A branca subia, descia, nada de minha vez chegar. Seu Neves olhava­-me entediado. Tristeza aquela profissão de suportar bêbado. Seu Neves tem uma história triste e eu não gosto de lembrar. Entretanto, é apenas uma história como outras aqui da vila, que é rodeada de fábricas e em que não existe uma só rua asfaltada, em que há algumas dezenas de bares, três igrejas, um grupo escolar. O resto é o casario imundo e descorado com seus esgotos nas ruas. Até um ignorante como eu gostaria que lhe explicassem porque pessoas que trabalham hão de viver assim.

Olhem Seu Neves. Brigado com a mulher que o engana, suporta a sem­-vergonha, porque tem filha moça dentro de casa. Como pode uma mulher fazer uma coisa dessas a um sujeito como seu Neves? Eu não entendo. Seco, fala pouco, fuma calado, não entende futebol, não tem opinião. Às vezes, penso que é um homem que morreu já faz muito tempo e está neste mundo nem sei para quê. Talvez para aguentar bêbado ou ser corno manso.

Caiu a branca. Minha vez. O álcool rondava­-me a cabeça. Terceiro, quarto copo, nem sei. Uns quarenta mi­nutos ali de pé, repetição de cigarros, pegando no taco de longe em longe. Angústia me vem, cada vez que penso em coisas sérias, quando bebo. Começos de desmaio, muita vez, quando bêbado, penso em coisas sérias; com um estremecimento empurro a ideia de tê­-los agora. Lastidão, o amargo começando na boca, a canseira nas coxas e na barriga das pernas. Pedra dez, é fácil, fácil. Deus do céu! Estava ali a deixa. Bola cinco meio difícil, é certo, porém o seis... a um palmo da caçapa. Era só empurrar. Derrubava a rosa, colocava a azul, fechava o jogo. Pagava meu tempo, meia­-noite e tanto, ia dormir. Não me aguentava nas pernas.

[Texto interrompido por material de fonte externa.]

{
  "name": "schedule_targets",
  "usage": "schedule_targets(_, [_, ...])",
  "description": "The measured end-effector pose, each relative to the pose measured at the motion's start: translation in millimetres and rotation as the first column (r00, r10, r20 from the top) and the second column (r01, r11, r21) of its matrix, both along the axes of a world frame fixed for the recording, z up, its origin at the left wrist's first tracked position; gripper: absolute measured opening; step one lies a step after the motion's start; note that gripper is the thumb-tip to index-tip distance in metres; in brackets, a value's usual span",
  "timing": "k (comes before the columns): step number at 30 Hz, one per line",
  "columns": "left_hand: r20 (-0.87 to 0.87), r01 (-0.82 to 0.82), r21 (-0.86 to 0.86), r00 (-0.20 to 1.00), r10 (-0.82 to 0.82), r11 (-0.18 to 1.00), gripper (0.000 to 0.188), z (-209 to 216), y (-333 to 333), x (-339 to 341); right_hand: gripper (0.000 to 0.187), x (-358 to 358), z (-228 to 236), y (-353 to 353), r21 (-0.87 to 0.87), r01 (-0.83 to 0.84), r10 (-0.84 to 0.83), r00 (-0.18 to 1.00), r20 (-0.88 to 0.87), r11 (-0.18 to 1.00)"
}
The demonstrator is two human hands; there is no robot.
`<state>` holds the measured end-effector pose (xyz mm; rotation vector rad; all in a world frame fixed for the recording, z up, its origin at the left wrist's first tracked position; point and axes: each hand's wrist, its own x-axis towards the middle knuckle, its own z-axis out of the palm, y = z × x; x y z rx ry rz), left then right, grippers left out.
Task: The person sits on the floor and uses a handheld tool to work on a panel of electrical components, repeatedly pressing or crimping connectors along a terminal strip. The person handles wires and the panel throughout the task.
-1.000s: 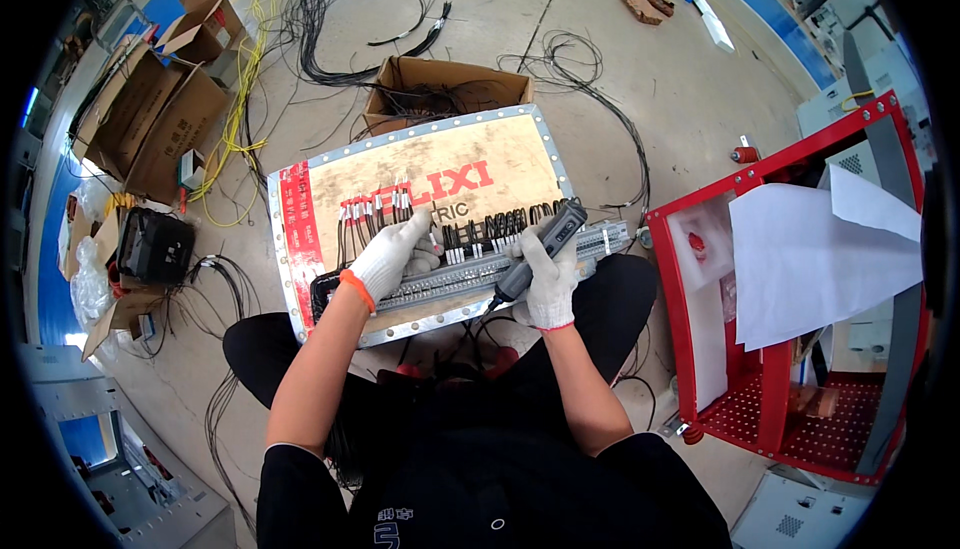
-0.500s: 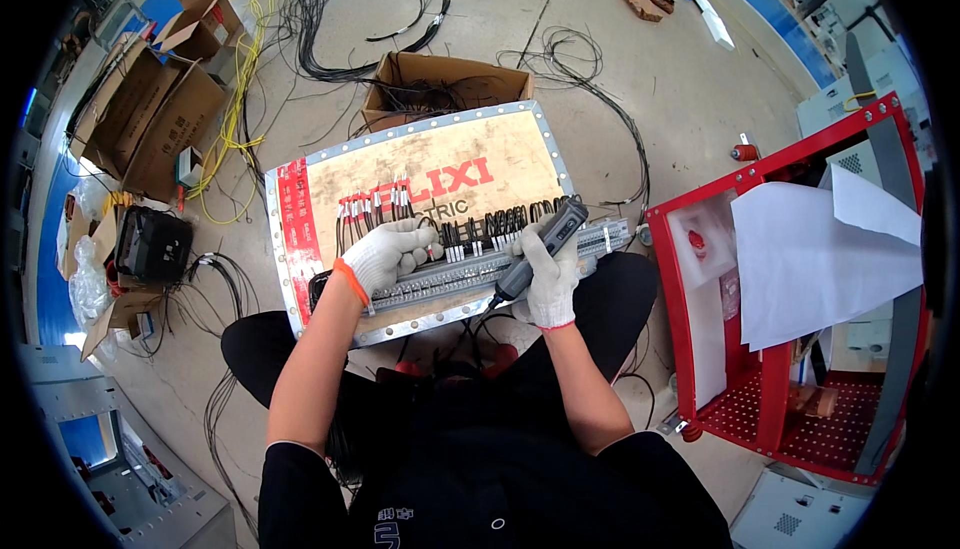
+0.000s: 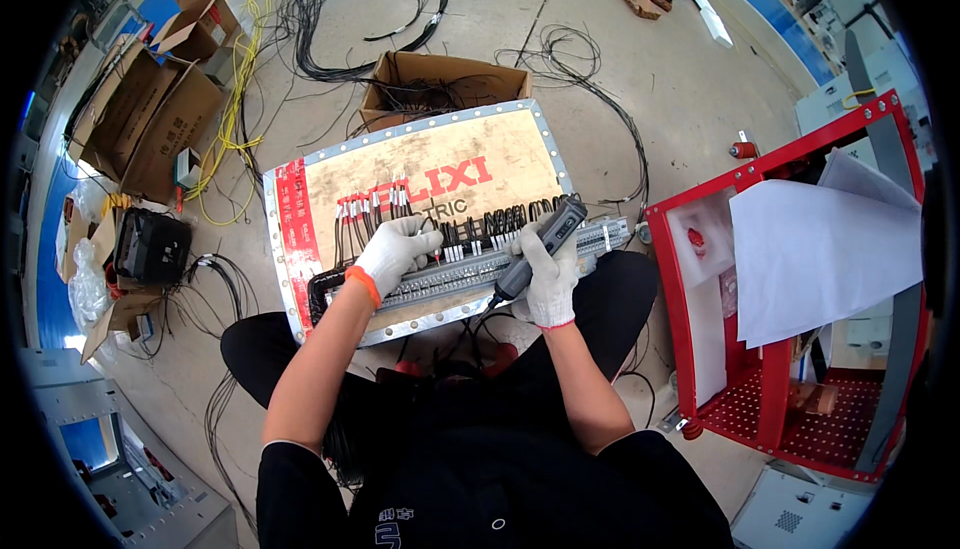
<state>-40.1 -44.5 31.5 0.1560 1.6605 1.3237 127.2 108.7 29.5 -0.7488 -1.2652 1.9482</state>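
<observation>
My left hand [image 3: 393, 252], in a white knit glove with an orange cuff, pinches a thin black wire [image 3: 436, 255] just above the terminal strip. The grey terminal block strip [image 3: 455, 274] lies along the near side of a flat wooden board [image 3: 395, 154] with a metal edge, across my lap. A row of black wires [image 3: 500, 227] with white sleeves rises along the strip's far side; more labelled wires [image 3: 372, 211] stand at the left. My gloved right hand [image 3: 551, 284] is wrapped round a dark grey electric screwdriver [image 3: 545, 246], its tip slanting down toward me.
Beyond the board sits an open cardboard box [image 3: 450, 79] of wires. Cable bundles [image 3: 320, 39] trail over the floor. At the right stands a red metal frame [image 3: 770, 389] draped with white sheets [image 3: 825, 259]; a black case [image 3: 152, 246] and cartons [image 3: 150, 119] are at the left.
My left hand has turned slightly, its fingertips now pinching a wire at the strip. My right hand and the screwdriver have hardly moved.
</observation>
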Motion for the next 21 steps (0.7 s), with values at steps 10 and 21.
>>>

Mas que jogo triste! Fosse outrora e eu fechava este joguinho num instante. Hoje tremo, cachaça e medo, peço com os olhos para as bolas caírem. Ora, eu fazendo este joguinho sovina de cinquenta cruzeiros a mão!

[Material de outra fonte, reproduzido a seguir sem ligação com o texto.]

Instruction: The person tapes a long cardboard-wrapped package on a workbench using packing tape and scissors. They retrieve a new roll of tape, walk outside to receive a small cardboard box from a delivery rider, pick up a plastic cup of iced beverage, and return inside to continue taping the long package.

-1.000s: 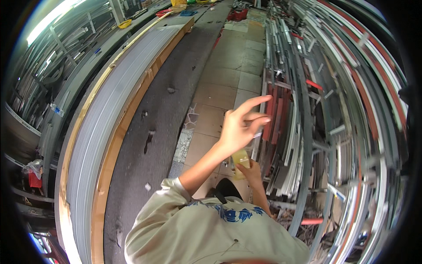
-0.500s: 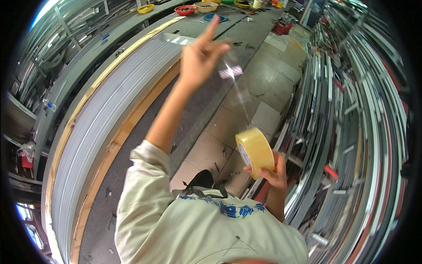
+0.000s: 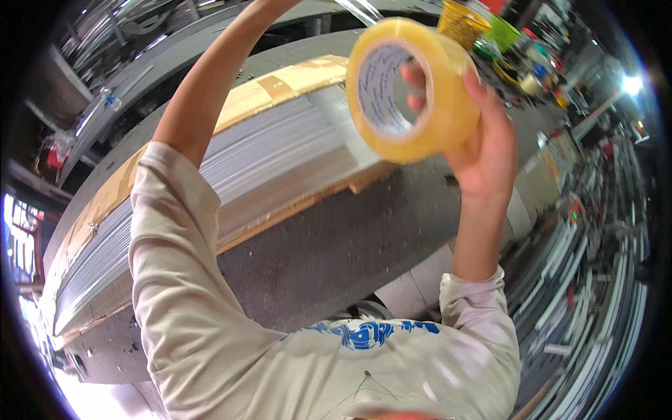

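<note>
A large roll of yellowish clear packing tape (image 3: 448, 98) is held up at the upper middle. My right hand (image 3: 483, 154) grips it from the right, with fingertips showing through the cardboard core. A shiny strip of tape (image 3: 358, 10) runs from the roll off the top edge. My left forearm (image 3: 210, 91) reaches up past the top edge, so the left hand itself is out of the picture. Below the roll lies a long bundle of thin grey strips (image 3: 269, 140), with brown cardboard (image 3: 280, 87) along its sides and clear film around its near right end.
The bundle rests on a dark worktop (image 3: 322, 238). Yellow (image 3: 462, 24) and green baskets (image 3: 500, 35) stand at the back right. Racks of long metal profiles (image 3: 581, 301) fill the right side, beyond a tiled floor strip (image 3: 416, 283). Another bench stands at the upper left.
My right hand has lifted the tape roll up and across toward the bundle. My left hand has gone up out of view. The view has turned toward the bundle.
</note>
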### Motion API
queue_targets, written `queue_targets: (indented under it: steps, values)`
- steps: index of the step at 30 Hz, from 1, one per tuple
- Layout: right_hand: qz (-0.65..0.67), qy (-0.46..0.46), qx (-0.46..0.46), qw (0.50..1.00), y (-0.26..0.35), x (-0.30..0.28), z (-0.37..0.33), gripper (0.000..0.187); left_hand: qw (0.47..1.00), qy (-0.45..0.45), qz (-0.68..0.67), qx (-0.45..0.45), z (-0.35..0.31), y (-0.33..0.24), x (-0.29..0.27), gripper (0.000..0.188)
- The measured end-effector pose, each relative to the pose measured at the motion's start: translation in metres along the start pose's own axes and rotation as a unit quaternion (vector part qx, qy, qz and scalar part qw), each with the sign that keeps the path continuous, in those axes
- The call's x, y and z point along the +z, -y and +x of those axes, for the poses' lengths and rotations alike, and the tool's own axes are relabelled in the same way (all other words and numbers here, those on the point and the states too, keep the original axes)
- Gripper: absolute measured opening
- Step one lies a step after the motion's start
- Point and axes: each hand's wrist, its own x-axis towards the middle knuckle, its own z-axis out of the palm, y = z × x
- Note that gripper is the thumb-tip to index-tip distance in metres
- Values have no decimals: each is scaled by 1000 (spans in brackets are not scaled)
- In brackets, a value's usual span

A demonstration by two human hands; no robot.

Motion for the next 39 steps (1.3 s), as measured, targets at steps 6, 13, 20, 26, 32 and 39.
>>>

– Por que não arranjo uma namorada?

Por que não esqueço duma vez esse negócio de namorada? A cara dura, os beiços duros, a cabeça doendo pela cachaça. Olho a branca, posso fechar o jogo, acabar com a alegria desses parceiros. Não me lembro da cor dos cabelos do modelo de propaganda. Amanhã passo por ali, reparo naquilo. O mundo de dimensões do pano verde de uma mesa de sinuca. Quase bicou o seis, não tropiquei por bem pouco. Estou nervoso, é este medo sem jeito. Os parceiros olham­-se, olham­-me. Na porretada, a azul. Diabos, não caiu na caçapa em que mirei. Por que veio cair aqui em cima, na sorte? Mal, péssimo. Eu não queria na sorte. Vejam a que meu jogo ficou reduzido. Sujo, é só sujeira, só me encontrando na sorte. Vou é para a casa.

Atenazado, mergulho a cabeça na bacia. Faço a ablução aos poucos, fazendo a água escorrer aos poucos... Os olhos pesam. As mãos ásperas de giz, os olhos estão miúdos. Muito sono, muito urgente é dormir, luz apagada, travesseiro, solidão, nada... Amanhã, curtir bebedeira. Cara inchada, olhos inchados, beiços duros. Amanhã, saia sol ou não, os óculos escuros, ninguém perceberá os olhos inchados.

Aborrecimento sem motivo. Para final, não vi o excelente Carlinhos, vi as pernas brancas da irmã, ganhei trezentos cruzeiros (tirante o tempo), deixei o postal, desertei uma noite das ocupações domésticas.

Mas amanhã, a repetição dos relatórios. Meus olhos viajarão do teclado aos corpos taludos dos homens da sacaria. E nas paredes brancas do escritório, balbúrdia, persianas entreabertas, ingleses a perambular.